Depuis septembre, le feu a dévoré des zones habituellement épargnées, comme les forêts tropicales des parcs nationaux de Japoon ou de Lamington, dans le Queensland. "Les espèces qui y vivent ne se sont pas adaptées à de telles perturbations", alerte Kimberley Simpson. Il s'agit d'une flore "là depuis toujours" et "irremplaçable" au feuillage "très dense qui forme une canopée épaisse, préserve les sols de l'évaporation et empêche le vent de s'engouffrer", complète Rod Fensham, biologiste de l'université du Queensland, pour Le Monde (article payant). La guérison de ces milieux, si elle est possible, pourrait durer "beaucoup, beaucoup d'années", prévient Kimberley Simpson. Un répit qu'ils n'auront peut-être pas.

Des arbres trop jeunes face aux futurs feux

En raison du réchauffement climatique, les records de températures s'accumulent en Australie, comme le montre Météo France, et plongent le pays dans de longues sécheresses, qui se répètent. "Ces feux vont se reproduire régulièrement. Dans 3, 5 ou 10 ans, on risque de connaître les mêmes gigantesques incendies. A ce moment-là, les arbres seront trop petits, aussi petits que mon bras peut-être", s'inquiète Stuart Blanch. Ils n'atteindront peut-être pas la majorité nécessaire à leur survie. "Cela risque de tuer la forêt."

Une forêt des Montagnes bleues (Australie), brûlée dans les incendies, le 18 décembre 2019. (SAEED KHAN / AFP)

Des forêts australiennes, on passera ainsi à "un matorral, ces territoires secs, voire désertiques", comme peut l'être la garrigue, prévient Eric Rigolot. Dans ces espaces clairsemés, nombre d'espèces ne retrouveront plus leur habitat naturel.
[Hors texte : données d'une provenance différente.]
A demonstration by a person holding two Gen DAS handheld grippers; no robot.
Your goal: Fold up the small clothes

Beaucoup d'animaux risquent de ne plus jamais revenir, ceux qui vivent dans les vieux eucalyptus, par exemple. Il leur faudrait 200 ans pour retrouver leurs lieux de vie habituels. Certaines espèces ne tiendront peut-être pas jusque là.
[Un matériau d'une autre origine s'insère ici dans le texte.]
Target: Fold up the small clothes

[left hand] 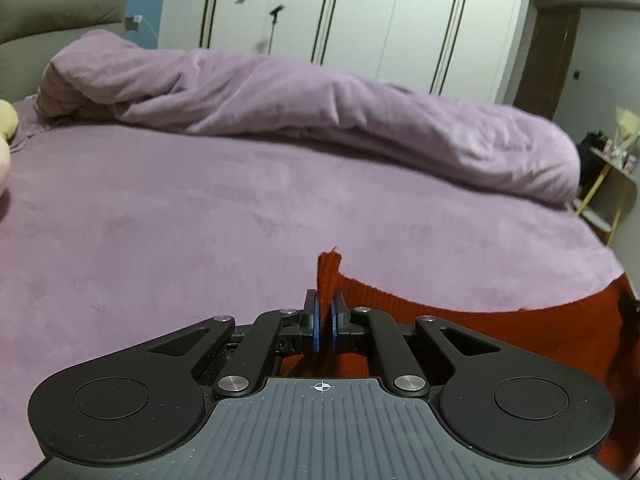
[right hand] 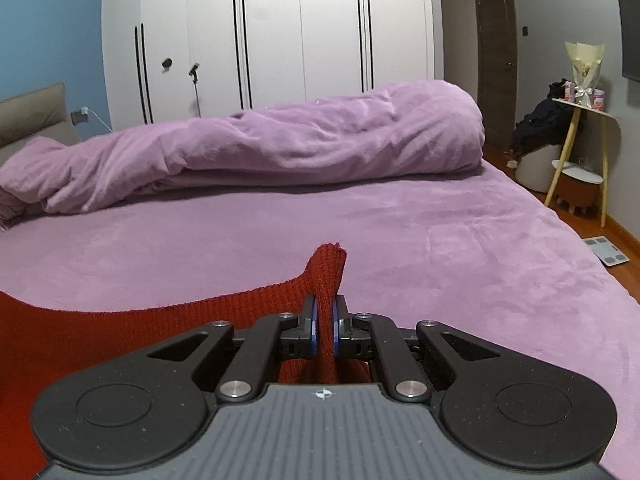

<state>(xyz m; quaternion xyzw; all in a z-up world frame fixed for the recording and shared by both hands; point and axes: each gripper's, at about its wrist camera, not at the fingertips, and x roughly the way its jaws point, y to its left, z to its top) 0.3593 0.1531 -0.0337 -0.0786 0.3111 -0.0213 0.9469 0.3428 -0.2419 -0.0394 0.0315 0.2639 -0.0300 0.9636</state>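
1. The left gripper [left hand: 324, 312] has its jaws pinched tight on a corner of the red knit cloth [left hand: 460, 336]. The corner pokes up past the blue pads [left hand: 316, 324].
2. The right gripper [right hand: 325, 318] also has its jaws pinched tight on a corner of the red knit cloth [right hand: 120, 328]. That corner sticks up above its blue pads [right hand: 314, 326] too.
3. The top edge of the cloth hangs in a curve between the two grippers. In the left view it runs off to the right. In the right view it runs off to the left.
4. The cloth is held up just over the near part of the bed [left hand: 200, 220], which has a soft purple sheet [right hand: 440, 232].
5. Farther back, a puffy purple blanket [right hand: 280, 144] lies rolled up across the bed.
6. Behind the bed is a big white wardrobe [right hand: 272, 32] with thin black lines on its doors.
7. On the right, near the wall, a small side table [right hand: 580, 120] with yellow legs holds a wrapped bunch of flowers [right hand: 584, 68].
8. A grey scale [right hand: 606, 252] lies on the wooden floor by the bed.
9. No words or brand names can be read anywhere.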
Stuart Blanch, du WWF Australia

à franceinfo

C'est la crainte de la communauté scientifique. Sur le site The Conversation (en anglais), des chercheurs estiment qu'entre 20 et 100 espèces menacées se sont rapprochées un peu plus de l'extinction. Les auteurs de l'article citent le koala, le potorou à longs pieds (un petit marsupial), le cacatoès de Latham ou encore la souris marsupiale de l'île Kangourou, des espèces classées comme "vulnérables" ou "en danger critique d'extinction" sur la liste rouge de l'Union internationale pour la conservation de la nature.
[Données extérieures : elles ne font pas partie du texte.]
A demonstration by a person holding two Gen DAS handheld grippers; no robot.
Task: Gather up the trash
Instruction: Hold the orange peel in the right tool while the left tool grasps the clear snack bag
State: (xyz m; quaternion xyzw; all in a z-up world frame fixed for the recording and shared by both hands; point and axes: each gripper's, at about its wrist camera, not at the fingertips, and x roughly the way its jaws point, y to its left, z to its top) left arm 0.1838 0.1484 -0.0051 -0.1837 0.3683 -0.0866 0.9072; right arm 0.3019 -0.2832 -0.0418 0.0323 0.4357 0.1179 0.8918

Un koala mort dans les incendies qui ravagent l'Australie, le 7 janvier 2020 sur l'île Kangourou. (STRINGER / REUTERS)

Reconstruire ou non ?

Autant d'alarmes qui ne seront peut-être pas la (seule) priorité. En effet, plus de 2 000 maisons ont été détruites, laissant de nombreux Australiens sans domicile. "Le chemin sera long, mais nous serons aux côtés des populations au cours de chacune des étapes de la reconstruction", a promis le Premier ministre australien Scott Morrison.

Les ingénieurs s'évertuent à imaginer les villes de demain, plus résistantes, comme le rapporte le Financial Review, quotidien économique australien (en anglais). "Il est important de reconstruire, mais reconstruire mieux", défend à son tour Richard Thornton, directeur du Centre de recherche national sur les feux de brousse et les risques naturels (CRC). "Il est peut-être mieux de ne pas reconstruire nos maisons, routes, ponts et autres infrastructures dans certaines zones, en raison du risque trop élevé."

Quant à aider la nature à renaître de ses cendres, "on ne sait même pas encore l'impact exact sur la faune et la flore", déplore Stuart Blanch, qui estime que des années d'études seront nécessaires pour comprendre toutes les conséquences de ces récents incendies. L'action humaine n'aurait, enfin, qu'une utilité limitée : "Sur ces dimensions de feux, une réelle action humaine demanderait des moyens considérables", soupire Eric Rigolot.